Activity.
Below is a listing; restate from it, character for character, the lines beginning at the line holding "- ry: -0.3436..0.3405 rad" and ending at the line holding "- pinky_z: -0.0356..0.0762", both included.

(Provided material Opens)

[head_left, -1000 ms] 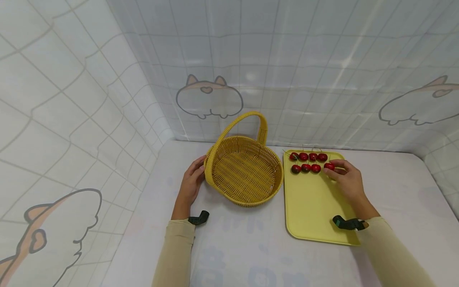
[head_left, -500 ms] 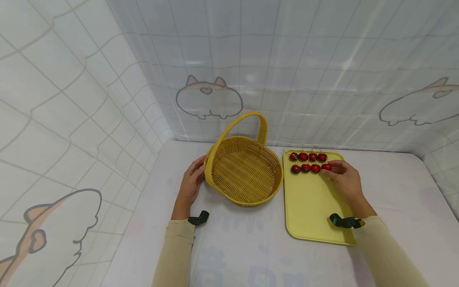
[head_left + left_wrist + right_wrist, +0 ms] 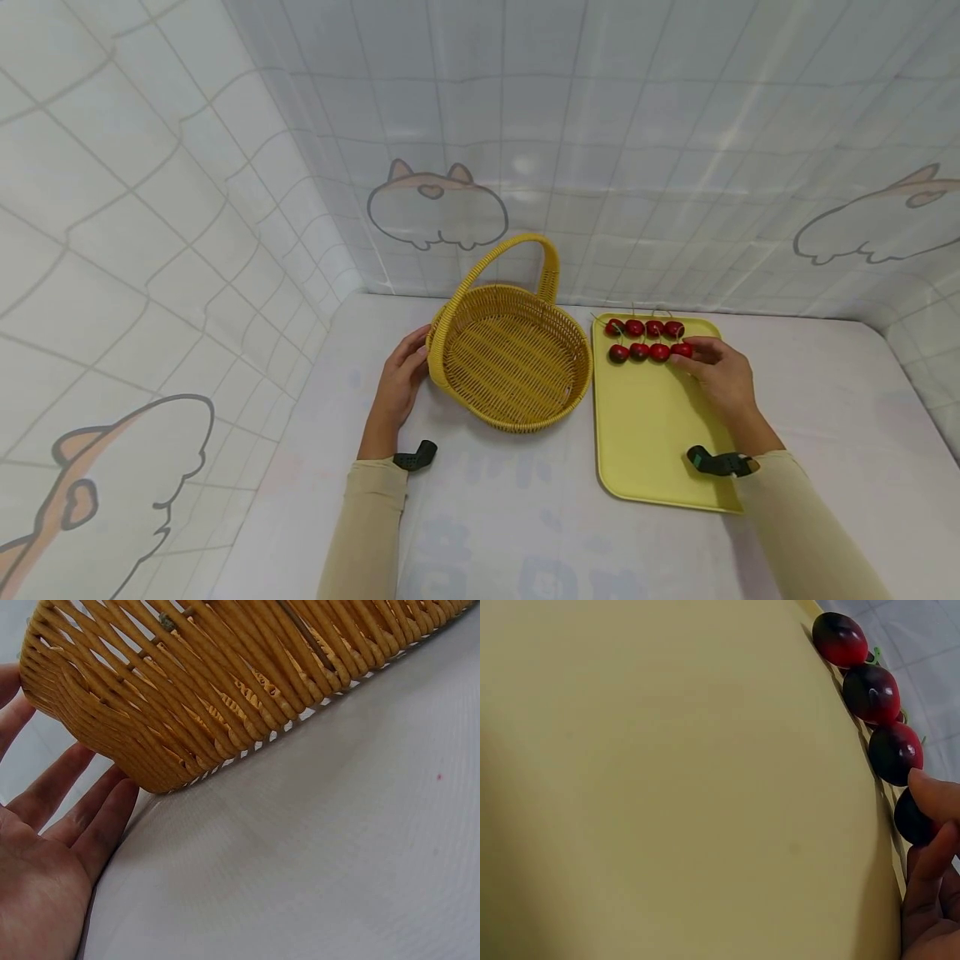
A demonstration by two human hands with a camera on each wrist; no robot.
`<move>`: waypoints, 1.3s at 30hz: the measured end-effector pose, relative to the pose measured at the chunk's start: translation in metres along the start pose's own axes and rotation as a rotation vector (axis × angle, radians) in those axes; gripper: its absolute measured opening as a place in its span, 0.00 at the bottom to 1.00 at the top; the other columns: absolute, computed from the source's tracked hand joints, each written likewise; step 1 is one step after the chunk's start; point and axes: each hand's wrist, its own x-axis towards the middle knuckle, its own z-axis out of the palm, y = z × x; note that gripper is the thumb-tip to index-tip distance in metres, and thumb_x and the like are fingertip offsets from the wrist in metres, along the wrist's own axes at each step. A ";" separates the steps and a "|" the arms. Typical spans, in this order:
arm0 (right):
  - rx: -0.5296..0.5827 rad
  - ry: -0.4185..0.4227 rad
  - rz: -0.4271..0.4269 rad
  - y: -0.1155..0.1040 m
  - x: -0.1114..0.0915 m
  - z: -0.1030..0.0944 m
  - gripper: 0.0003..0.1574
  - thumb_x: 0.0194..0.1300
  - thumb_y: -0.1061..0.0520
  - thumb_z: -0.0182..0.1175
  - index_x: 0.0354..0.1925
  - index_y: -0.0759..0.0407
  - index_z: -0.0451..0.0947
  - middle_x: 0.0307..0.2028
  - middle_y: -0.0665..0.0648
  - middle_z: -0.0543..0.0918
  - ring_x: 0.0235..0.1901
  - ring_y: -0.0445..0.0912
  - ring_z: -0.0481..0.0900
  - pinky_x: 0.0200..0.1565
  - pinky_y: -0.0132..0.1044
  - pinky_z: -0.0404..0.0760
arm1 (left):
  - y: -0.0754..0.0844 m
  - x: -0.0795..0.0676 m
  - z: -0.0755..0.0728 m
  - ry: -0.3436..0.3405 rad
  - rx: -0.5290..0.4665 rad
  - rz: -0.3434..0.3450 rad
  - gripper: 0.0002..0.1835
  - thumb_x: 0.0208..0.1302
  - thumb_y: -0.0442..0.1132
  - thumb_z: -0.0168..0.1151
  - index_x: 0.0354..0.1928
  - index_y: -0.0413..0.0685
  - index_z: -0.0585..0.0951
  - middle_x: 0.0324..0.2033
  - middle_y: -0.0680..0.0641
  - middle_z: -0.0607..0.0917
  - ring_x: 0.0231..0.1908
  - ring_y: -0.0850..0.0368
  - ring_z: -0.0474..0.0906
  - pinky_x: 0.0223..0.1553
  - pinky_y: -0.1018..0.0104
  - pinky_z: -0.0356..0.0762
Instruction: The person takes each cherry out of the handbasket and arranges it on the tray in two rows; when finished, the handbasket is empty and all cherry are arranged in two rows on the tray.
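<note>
My right hand (image 3: 724,377) pinches a dark red cherry (image 3: 912,817) between thumb and fingers, at the right end of the front row on the yellow tray (image 3: 651,442). Beside it in that row lie more cherries (image 3: 638,352), with a second row (image 3: 654,327) behind them along the tray's far edge; thin stems stick up from them. My left hand (image 3: 401,377) touches the left side of a yellow woven basket (image 3: 517,427). In the left wrist view its extended fingers (image 3: 105,825) lie against the basket's lower wall.
The basket's tall arched handle (image 3: 480,265) rises over its left and back side. Tray and basket stand close together on a white-covered table (image 3: 517,517). Behind the table hangs a white gridded sheet (image 3: 645,167) with cartoon animals; another side of it closes in the left.
The right hand has moved slightly left with the cherry, bringing it close beside the neighbouring cherry at the row's end. The left hand and basket have stayed in place.
</note>
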 end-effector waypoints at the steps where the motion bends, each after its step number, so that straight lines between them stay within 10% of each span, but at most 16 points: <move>1: 0.000 0.001 0.002 0.000 0.000 0.000 0.38 0.63 0.38 0.70 0.62 0.58 0.77 0.39 0.37 0.78 0.40 0.35 0.74 0.35 0.22 0.77 | 0.000 0.000 0.000 -0.001 -0.002 0.002 0.26 0.76 0.49 0.57 0.72 0.52 0.72 0.69 0.45 0.73 0.65 0.56 0.74 0.61 0.69 0.75; 39: 0.050 0.003 -0.008 0.000 0.000 0.001 0.40 0.64 0.39 0.69 0.65 0.61 0.76 0.38 0.35 0.77 0.40 0.33 0.74 0.34 0.22 0.77 | -0.002 0.000 0.000 0.003 -0.023 0.009 0.25 0.77 0.47 0.56 0.72 0.51 0.72 0.69 0.46 0.73 0.65 0.55 0.74 0.62 0.69 0.75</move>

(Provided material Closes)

Exercise output.
  - ry: -0.3436..0.3405 rad
  - rx: -0.5290..0.4665 rad
  - rz: -0.3434..0.3450 rad
  - gripper: 0.0002..0.1835
  - thumb_x: 0.0208..0.1302
  - thumb_y: -0.0442..0.1132
  - thumb_z: -0.0168..0.1151
  - index_x: 0.0354..0.1928
  - index_y: -0.0413..0.0685
  - index_z: -0.0585..0.0951
  - middle_x: 0.0324..0.2033
  - middle_y: -0.0680..0.0641
  - middle_z: -0.0607..0.0917
  - ring_x: 0.0231..0.1908
  - ring_y: -0.0850..0.0368
  - ring_z: -0.0474..0.0906
  - pinky_x: 0.0223..0.1553
  - pinky_y: -0.1018..0.0104
  - pinky_z: -0.0356..0.0762

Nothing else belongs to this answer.